Similarly, President Bush has requested $41.3 billion for homeland security, up by 10 per cent from current expenditure.
Put together, the fiscal stimulus and the enhanced security spending will raise the federal budget deficit to $307 billion in fiscal year 2003. A 670-billion-dollar tax cut package is expected to push up the cumulative fiscal deficit for the next five years to $1 trillion.
A key issue facing the Americans is: Will the world be governed by a unipolar authority, the United States, or by a multilateral consensus with regional underpinnings? The acid test will be how to disarm Iraq if it has weapons of mass destruction (WMD), by war or by peaceful means.
As is evident, there are three basic ingredients of the Bush doctrine that other nations will find difficult to swallow: pre-emptive military strike, unilateral action, and the assertion that Washington will not tolerate any rival economic and military power. To persuade nations to unconditionally accept its leadership, the US is strengthening its military muscle. In doing so, it is making its defence industry prosper.
Does the US need a mighty war machine to defeat terrorists? The answer will be a definite no. The terrorists are armed civilians and the right approach to combat “terrorism” is to remove the root cause and to reinforce these efforts with intelligence and police action, enjoying popular support. Afghanistan has a lesson to offer.
The US war against the Taliban may have toppled a regime but its top leadership including Osama Bin Laden and Mulla Omar and their band of hardcore militants, have not only survived but are said to be regrouping to challenge the US. And the post-war situation in Afghanistan itself leaves much to be desired.
Yet another global dimension of the US budget is the unprecedented level of the federal debt that is anticipated to hit $6.4 trillion on or about February 20, breaching the earlier statutory $5.95 trillion limit. The consumers, the corporations and the government are all afflicted with heavy debts. And the net savings rate is only 1.6 per cent, the lowest in US history.
The current account deficit is at 5 per cent of the GDP, a source of worry for major trading partners. America is increasingly dependent on foreign money and will find it very difficult to lure foreigners to continue buying low-yielding US government papers, with declining interest incomes and depreciating dollar. The Fed interest rate at 1.25 per cent may be cut again soon.
Judging by the current account deficit, the dollar is over-valued. Investors in Europe and Japan have now reduced their holdings in the dollar-denominated assets. Faith in Corporate America has declined and stock prices have plummeted. There is also an outflow of money from the United States to the Middle East. If foreign capital inflows continue to decline, the US dollar will become still weaker.

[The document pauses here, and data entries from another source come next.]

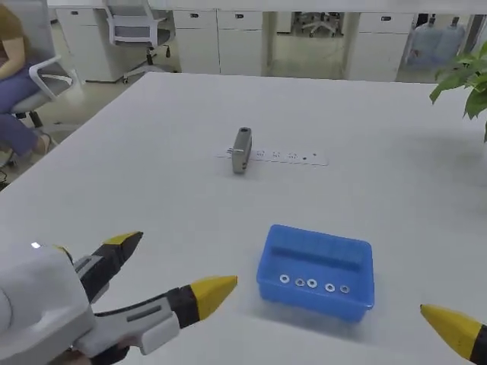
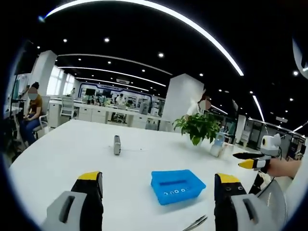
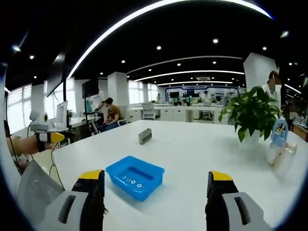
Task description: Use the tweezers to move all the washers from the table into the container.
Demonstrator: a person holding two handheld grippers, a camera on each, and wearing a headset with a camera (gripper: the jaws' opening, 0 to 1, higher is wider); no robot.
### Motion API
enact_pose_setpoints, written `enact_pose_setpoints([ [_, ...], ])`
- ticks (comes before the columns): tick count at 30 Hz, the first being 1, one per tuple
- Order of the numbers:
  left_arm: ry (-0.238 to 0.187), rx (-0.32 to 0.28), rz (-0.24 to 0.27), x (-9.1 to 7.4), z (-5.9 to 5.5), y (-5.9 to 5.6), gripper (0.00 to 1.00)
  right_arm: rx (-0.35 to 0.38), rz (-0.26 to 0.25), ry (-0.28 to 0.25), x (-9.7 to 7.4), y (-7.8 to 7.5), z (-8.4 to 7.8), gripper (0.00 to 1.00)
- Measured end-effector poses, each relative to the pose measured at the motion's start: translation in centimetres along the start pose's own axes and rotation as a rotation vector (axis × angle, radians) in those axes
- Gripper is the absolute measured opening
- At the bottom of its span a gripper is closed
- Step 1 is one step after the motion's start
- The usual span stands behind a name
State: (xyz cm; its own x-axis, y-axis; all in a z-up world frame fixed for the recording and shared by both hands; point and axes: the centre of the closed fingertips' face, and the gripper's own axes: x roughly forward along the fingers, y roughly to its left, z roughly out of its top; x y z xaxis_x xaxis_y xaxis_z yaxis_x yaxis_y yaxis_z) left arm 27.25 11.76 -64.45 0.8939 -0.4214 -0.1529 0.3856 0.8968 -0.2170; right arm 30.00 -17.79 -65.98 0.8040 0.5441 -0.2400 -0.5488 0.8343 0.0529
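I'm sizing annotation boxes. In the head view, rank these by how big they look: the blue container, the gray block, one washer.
Largest: blue container, by far.
Middle: gray block; it stands farther from the camera, so its true size is less sure.
Smallest: washer; all five in the container look alike.

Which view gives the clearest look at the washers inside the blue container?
The head view: it looks down into the blue container, so five washers read separately in a row. Both gripper views show them as tiny pale dots from a lower angle.
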Motion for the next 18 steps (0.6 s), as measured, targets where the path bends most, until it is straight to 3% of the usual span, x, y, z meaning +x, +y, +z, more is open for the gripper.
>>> enact_pose_setpoints([
  [4,-0.034,-0.009,0.019,-0.3,0.8,-0.1,0.99,0.025,-0.032,-0.042,-0.1,-0.3,0.7,0.98],
  [6,-0.039,-0.006,0.024,-0.4,0.9,-0.3,0.99,0.024,-0.056,-0.061,-0.2,-0.5,1.0,0.99],
  [14,-0.030,0.039,0.033,-0.8,0.8,-1.2,0.99,-0.002,-0.051,-0.055,-0.4,0.0,1.1,0.99],
  [18,-0.022,0.028,0.023,-0.9,0.5,-1.6,0.99,-0.001,-0.059,-0.067,-0.4,0.0,1.3,0.99],
])
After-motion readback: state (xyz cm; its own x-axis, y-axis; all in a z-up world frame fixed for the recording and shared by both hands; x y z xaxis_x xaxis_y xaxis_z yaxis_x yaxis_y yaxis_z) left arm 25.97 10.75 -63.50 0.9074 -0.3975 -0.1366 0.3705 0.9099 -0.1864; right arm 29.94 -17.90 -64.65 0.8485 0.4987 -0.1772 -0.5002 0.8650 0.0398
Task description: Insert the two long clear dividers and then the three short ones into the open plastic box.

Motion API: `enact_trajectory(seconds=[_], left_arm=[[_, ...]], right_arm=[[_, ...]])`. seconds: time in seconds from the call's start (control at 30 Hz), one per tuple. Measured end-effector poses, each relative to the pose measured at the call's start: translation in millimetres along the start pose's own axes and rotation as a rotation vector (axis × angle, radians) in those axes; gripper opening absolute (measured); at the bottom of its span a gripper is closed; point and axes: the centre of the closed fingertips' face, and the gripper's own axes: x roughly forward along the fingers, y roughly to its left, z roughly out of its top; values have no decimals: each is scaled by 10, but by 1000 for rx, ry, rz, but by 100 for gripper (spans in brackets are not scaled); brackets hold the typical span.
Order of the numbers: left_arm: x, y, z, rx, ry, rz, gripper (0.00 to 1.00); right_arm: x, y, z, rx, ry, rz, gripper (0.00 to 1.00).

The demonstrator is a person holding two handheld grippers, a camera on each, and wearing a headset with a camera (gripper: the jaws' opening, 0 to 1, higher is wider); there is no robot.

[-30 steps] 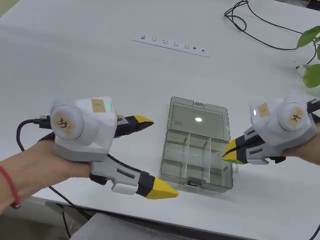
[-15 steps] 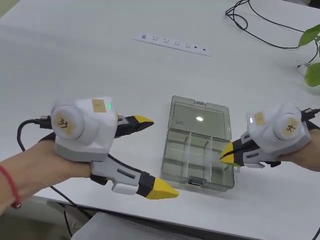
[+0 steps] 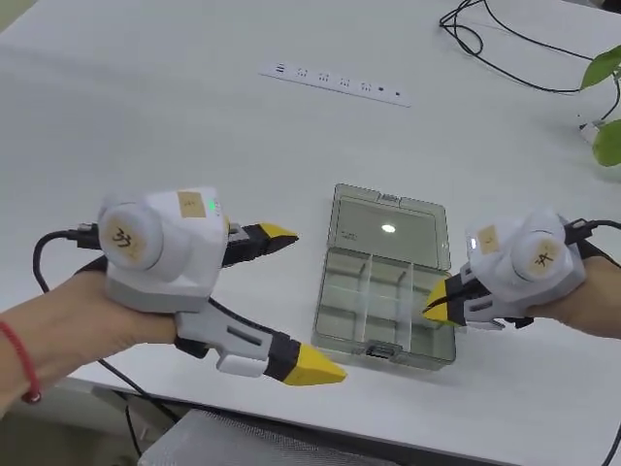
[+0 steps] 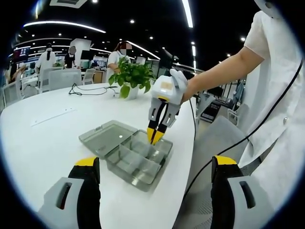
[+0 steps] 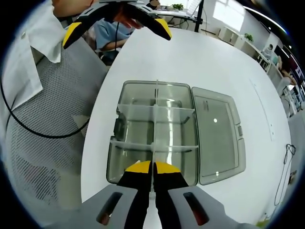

The dollar is down by 13 per cent in trade-weighted global terms over the past year, though it has dropped by almost twice as much against the euro since its 2001 peak, says the Economist.
The US has declared that “free markets and free trade are key priorities of our national security strategy,” which, it says, must encompass every corner of the globe. But huge extra subsidies specially to rich farmers contradict the promise that Mr Bush has made to take a more market-oriented approach to agriculture.
The cost of subsidies will rise from $110bn to $180bn, and it has created tensions between the US and the EU, Canada, Australia and Brazil. Cotton and grain producers have been the main beneficiary ($40bn). Import duties on steel and wood have also evoked loud protests from the EU and Canada.
The agricultural subsidy in the US and Europe has deprived the poor farming nations of developed markets. Instead of opening up markets by withdrawing subsidies, the US budget proposes to increase by 25 per cent the funding for poor nations to a total of $1.5 billion on account of famine relief. It is just helping the poor survive with US doles and not making them prosperous.
Globalization is promoting social exclusion, when inclusion of the poor people and developing nations, holds the key to world’s economic and social progress.